Well, that situation ended yesterday, when Slacker announced it added the tracks “Kill the Sexist,” “Putin Wet Himself,” (from Putin Wet Himself, copyright 2012), “Kropotkin Vodka” and “Deliver Pavement” to its catalog as well as its “Protest Radio” station. How an Internet radio service came to play a Russian band that has no commercially available music in the U.S. gets to the very heart of webcasting in the U.S.

An on-demand subscription service like Spotify or Rhapsody, or a download store like iTunes, would need to acquire the rights to commercial music from an intermediary — most likely a digital distributor — and ingest the digital files before being able to stream or sell them. This can be a slow process (see Rdio’s licensing deals with TuneCore and CD Baby two years after its U.S. launch) but ensures rights are respected.

 

While on-demand music services wait to ingest catalogs, webcasters ingest catalogs at will. A U.S. webcaster can stream a track that has not been commercially released. The statutory license given to webcasters allows them to pay a fixed performance royalty for any sound recording that meets the Copyright Act’s broad definition.

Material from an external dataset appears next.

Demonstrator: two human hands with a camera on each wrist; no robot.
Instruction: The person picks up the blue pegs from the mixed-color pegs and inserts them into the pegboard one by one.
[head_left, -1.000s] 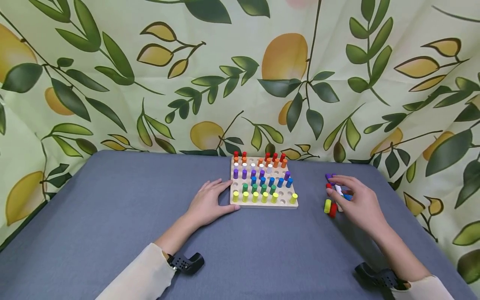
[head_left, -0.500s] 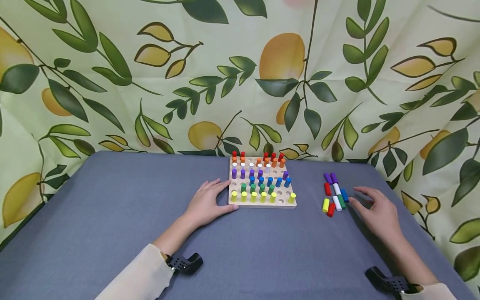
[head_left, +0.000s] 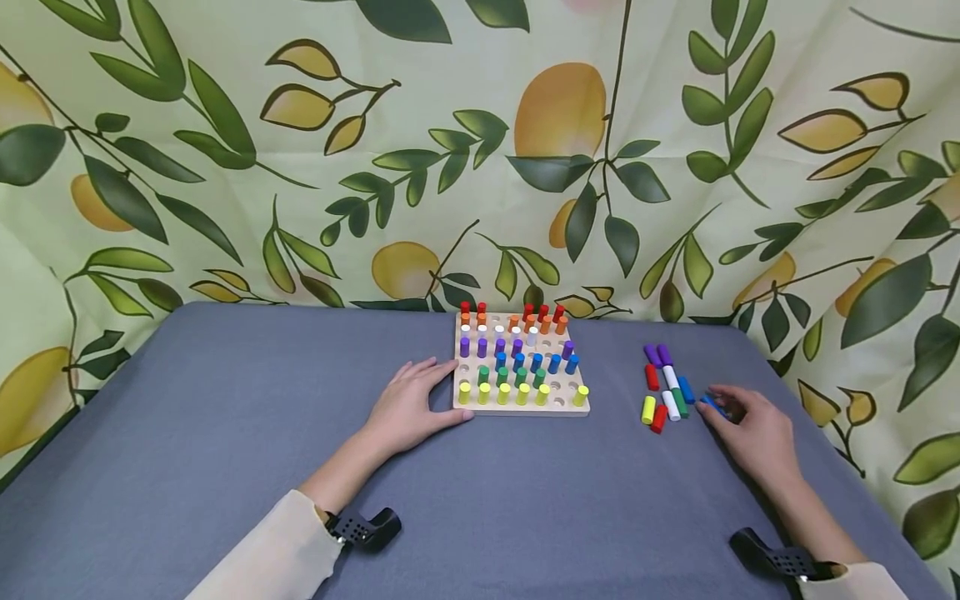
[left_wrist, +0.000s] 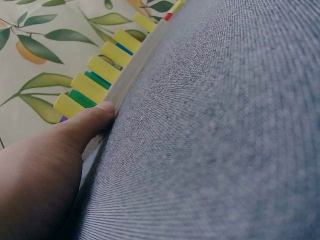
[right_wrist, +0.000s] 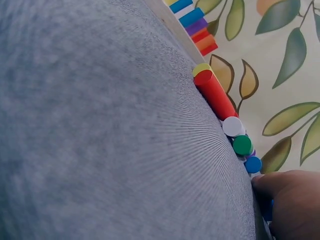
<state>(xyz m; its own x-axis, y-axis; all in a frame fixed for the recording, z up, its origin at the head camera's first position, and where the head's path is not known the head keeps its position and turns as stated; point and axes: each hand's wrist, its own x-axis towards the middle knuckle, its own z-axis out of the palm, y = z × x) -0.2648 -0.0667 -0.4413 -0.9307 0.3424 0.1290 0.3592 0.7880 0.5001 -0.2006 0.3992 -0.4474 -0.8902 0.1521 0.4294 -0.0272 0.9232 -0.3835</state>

The Copyright Act states that a sound recording must be “distributed to the public under the authority of the copyright owner or the copyright owner authorizes the transmitting entity to transmit the sound recording” does not require the recordings to be either commercial releases or released in the U.S. And entertainment attorney Christian Castle explains, “there’s a very broad term of distributed.” As best as I can tell, if the song it out there in the public, it has been distributed according to Section 114.

 

As for the copies themselves, Castle says they are of more concern of the copyright holders then SoundExchange, the organization that collects performance royalties related to sound recordings. And rightly so, he notes. “SoundExchange does not concern itself with how the copies came to being. They concern themselves with the royalties being paid.”